Temos destinos completamente descaracterizados. Quando olhamos para Barcelona, Veneza, Amsterdão, Dubrovnik, Lisboa, temos um turismo que não traz muitos benefícios às populações locais, que cria desequilíbrios enormes a nível social, económico e ambiental. As pessoas que viviam nesses centros urbanos já não podem viver neles, porque o custo de vida aumentou de tal forma que não conseguem manter-se lá. Também há o fenómeno do alojamento local.

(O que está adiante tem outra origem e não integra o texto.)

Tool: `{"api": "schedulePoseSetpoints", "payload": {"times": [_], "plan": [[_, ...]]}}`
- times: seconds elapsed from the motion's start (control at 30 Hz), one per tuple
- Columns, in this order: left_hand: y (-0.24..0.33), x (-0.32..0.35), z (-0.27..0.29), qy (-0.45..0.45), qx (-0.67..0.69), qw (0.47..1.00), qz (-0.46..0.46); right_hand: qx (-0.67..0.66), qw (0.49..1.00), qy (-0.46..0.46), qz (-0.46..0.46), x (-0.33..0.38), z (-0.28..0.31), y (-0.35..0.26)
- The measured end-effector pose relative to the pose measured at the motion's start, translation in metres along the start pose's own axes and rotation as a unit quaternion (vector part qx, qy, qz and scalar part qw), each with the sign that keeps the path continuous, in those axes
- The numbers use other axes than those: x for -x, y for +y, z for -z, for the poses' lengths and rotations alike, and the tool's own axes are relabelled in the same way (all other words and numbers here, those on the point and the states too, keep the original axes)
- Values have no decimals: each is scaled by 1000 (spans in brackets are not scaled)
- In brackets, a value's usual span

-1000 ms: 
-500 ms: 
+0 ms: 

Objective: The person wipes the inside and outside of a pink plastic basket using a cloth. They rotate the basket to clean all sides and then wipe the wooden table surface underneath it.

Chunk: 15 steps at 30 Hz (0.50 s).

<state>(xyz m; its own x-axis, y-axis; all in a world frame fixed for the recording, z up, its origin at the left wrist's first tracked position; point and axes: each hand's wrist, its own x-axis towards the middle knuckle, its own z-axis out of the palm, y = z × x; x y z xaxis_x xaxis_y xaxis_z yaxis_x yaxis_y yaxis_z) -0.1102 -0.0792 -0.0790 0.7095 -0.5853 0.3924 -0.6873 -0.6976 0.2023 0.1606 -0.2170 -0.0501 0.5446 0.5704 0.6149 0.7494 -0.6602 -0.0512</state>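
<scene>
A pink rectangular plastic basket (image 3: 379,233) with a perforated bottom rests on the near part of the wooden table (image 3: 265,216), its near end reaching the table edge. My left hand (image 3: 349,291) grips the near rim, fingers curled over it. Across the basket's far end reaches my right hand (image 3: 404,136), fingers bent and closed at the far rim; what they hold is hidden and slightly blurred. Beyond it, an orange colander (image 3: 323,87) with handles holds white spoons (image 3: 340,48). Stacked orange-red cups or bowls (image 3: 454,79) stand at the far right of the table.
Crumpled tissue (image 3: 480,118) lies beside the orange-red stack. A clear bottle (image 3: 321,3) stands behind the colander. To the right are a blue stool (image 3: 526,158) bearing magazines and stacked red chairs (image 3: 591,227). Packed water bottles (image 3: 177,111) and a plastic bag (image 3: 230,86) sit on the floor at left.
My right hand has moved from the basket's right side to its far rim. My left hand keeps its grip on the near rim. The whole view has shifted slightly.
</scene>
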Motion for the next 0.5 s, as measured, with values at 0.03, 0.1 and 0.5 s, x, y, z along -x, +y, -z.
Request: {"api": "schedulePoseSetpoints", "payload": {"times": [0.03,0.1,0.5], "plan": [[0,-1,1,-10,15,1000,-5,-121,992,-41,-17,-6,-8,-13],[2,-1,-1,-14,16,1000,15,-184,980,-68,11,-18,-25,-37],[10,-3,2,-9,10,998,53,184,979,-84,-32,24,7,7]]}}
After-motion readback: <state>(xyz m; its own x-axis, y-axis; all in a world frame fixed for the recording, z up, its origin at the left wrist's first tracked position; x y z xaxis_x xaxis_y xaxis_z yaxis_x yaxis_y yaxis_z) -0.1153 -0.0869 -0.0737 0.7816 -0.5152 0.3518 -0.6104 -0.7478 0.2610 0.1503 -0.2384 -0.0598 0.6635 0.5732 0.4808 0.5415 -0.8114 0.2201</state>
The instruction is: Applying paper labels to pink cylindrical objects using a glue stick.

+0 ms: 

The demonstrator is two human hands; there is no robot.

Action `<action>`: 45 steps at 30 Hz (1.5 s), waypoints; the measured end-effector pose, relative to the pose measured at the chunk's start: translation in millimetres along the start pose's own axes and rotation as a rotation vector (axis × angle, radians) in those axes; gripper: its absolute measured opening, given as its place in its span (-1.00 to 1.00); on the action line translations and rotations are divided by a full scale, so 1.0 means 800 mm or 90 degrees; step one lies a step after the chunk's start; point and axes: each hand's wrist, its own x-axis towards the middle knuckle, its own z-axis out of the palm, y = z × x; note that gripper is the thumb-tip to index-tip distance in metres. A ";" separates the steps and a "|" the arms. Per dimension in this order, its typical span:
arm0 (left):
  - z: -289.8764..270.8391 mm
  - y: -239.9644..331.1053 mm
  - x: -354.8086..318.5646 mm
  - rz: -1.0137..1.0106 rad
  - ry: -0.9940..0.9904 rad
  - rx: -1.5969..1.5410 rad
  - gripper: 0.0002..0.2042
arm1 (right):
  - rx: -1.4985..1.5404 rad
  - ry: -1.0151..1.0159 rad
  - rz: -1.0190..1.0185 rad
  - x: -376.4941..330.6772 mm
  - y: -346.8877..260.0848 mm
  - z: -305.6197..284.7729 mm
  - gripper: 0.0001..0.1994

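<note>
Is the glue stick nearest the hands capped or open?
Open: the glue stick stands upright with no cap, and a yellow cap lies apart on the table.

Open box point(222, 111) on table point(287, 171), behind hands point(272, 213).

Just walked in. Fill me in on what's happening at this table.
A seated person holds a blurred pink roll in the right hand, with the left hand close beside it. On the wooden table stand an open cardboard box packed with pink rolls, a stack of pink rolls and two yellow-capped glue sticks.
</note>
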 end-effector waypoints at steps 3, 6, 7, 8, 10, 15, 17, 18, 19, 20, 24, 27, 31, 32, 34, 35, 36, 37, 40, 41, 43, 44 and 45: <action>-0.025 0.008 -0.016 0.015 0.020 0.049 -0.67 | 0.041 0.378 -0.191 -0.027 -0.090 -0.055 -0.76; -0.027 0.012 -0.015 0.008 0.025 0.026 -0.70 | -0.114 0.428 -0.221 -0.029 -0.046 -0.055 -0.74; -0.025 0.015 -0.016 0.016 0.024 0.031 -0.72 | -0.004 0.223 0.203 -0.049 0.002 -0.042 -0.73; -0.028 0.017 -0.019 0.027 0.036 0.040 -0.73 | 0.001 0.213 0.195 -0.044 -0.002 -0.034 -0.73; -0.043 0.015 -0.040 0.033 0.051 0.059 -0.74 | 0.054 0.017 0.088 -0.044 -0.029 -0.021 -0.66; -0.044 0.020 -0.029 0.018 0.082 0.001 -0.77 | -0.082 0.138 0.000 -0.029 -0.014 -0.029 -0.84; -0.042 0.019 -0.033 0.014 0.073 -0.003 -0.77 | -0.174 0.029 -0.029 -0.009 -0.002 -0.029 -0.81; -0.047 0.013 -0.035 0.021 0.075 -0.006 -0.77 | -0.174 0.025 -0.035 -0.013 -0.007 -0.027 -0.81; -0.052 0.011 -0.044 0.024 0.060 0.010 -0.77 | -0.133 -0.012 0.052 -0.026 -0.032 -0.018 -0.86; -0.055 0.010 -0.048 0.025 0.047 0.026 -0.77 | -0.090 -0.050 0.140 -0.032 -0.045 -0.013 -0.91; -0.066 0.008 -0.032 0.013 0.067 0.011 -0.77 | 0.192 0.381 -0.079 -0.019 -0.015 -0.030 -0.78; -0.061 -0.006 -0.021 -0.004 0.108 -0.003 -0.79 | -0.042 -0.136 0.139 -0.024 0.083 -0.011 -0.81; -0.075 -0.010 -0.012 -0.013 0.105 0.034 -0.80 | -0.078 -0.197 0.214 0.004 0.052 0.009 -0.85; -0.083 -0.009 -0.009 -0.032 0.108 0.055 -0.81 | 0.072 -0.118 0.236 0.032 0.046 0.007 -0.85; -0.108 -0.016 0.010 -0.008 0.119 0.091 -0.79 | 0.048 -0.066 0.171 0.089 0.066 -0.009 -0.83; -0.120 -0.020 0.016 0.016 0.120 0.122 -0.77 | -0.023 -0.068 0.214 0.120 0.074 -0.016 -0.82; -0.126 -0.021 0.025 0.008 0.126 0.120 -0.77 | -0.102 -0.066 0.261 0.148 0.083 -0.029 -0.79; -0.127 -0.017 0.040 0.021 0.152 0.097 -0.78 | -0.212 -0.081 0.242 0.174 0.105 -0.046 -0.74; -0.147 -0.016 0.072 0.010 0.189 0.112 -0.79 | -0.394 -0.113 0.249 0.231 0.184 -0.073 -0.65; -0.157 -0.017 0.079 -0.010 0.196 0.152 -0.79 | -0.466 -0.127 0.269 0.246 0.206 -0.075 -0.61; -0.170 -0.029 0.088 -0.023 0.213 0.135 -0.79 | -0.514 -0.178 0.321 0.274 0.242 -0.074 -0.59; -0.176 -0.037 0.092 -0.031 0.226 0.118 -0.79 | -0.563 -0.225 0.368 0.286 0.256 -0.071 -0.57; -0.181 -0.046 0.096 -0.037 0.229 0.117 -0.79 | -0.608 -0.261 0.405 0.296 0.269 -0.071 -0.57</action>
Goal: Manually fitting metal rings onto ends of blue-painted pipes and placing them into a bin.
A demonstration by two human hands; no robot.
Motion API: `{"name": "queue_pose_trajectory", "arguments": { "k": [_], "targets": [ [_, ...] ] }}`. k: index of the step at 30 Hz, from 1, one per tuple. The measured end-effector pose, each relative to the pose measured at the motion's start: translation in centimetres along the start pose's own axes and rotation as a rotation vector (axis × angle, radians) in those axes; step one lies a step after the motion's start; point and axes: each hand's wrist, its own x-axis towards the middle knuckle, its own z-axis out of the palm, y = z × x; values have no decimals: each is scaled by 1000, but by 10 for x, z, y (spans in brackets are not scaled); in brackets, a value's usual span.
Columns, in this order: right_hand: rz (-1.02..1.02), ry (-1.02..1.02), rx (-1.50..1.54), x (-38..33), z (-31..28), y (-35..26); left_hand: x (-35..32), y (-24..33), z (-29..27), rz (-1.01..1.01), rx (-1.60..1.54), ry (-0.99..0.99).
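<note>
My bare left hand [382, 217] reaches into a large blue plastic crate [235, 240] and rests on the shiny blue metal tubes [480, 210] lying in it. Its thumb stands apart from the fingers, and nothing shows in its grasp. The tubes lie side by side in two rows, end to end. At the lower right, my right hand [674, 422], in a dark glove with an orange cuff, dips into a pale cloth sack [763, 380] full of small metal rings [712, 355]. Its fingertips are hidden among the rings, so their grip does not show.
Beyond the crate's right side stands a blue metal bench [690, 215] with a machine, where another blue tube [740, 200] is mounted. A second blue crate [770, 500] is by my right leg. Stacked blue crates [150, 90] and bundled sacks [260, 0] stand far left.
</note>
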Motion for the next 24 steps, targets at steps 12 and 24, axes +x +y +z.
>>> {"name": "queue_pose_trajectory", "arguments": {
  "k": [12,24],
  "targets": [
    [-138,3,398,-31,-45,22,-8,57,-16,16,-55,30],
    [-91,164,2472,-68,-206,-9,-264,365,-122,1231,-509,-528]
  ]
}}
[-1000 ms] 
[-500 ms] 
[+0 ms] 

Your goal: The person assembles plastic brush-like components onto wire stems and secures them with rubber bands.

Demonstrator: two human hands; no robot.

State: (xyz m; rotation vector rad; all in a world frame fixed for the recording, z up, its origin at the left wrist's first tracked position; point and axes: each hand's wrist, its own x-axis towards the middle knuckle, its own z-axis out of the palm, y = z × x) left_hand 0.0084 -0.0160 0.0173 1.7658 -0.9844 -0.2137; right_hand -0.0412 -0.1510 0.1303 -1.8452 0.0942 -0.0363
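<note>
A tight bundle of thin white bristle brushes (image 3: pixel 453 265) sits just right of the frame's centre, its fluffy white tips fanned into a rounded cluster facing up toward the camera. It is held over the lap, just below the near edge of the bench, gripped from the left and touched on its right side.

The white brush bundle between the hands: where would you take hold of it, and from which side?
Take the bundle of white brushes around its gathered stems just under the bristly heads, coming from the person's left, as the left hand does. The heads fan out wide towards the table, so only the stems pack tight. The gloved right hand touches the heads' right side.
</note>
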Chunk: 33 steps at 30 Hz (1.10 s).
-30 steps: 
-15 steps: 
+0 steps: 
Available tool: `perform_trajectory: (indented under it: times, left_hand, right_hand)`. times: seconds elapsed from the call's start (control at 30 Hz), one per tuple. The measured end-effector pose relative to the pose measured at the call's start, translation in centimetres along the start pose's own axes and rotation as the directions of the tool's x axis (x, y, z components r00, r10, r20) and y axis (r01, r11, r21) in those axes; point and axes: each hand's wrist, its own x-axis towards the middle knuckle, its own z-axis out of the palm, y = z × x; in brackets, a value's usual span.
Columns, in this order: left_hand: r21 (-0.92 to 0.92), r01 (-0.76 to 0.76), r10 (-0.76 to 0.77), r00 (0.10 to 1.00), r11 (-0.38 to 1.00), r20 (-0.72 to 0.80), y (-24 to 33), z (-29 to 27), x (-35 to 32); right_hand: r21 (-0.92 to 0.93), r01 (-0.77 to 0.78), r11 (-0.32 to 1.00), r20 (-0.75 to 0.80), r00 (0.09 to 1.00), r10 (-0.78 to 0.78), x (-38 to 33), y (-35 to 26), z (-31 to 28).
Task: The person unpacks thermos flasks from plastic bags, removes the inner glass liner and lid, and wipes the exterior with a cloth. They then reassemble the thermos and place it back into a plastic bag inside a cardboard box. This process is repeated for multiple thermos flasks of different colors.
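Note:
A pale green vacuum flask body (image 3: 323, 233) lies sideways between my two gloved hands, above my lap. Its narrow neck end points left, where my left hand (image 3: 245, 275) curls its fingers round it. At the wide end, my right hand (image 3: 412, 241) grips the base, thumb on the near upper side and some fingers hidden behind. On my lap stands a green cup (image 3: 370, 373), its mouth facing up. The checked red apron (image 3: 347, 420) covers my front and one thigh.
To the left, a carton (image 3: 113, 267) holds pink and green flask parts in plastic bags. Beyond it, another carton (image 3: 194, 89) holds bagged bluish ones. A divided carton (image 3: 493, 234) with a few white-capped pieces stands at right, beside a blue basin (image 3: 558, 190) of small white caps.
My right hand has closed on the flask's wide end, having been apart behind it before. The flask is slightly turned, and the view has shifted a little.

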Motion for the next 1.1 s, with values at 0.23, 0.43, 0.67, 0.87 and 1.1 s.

As casas são arrendadas aos turistas e uma pessoa quer arrendar casa e não consegue. No outro dia, no debate da Agenda 2030, ouvi uma pessoa dizer que a ambição de Cabo Verde é triplicar o número de turistas em 2030. Em Cabo Verde sempre falamos em números, mas o mais importante é a qualidade e não a quantidade de turistas que recebemos. Temos que criar um destino inclusivo, tanto para os turistas, como para as pessoas que vivem no destino, que trabalham no destino. Só assim poderemos ter um turismo sustentável a longo prazo. Há uma consciencialização dos consumidores para evitar lugares massificados. Estamos no auge da pandemia, mas há uma procura por espaços que não eram explorados. Há uma tendência para o turismo rural. Então, há uma mudança no comportamento do consumidor. Em Cabo Verde, isto é uma coisa que poderíamos explorar muito bem, mas não temos condições para isso. Temos ilhas fantásticas, que não são tão turísticas, como Santo Antão, Fogo, São Nicolau, Santiago, que têm muito potencial, principalmente na componente de turismo rural, mas temos o calcanhar de Aquiles, que são os transportes. Há uma oportunidade, mas isso depende da politica e da estratégia que o país quer seguir para aproveitar esta mudança de paradigma no comportamento do consumidor.
Texto originalmente publicado na edição impressa do Expresso das Ilhas nº 979 de 2 de Setembro de 2020.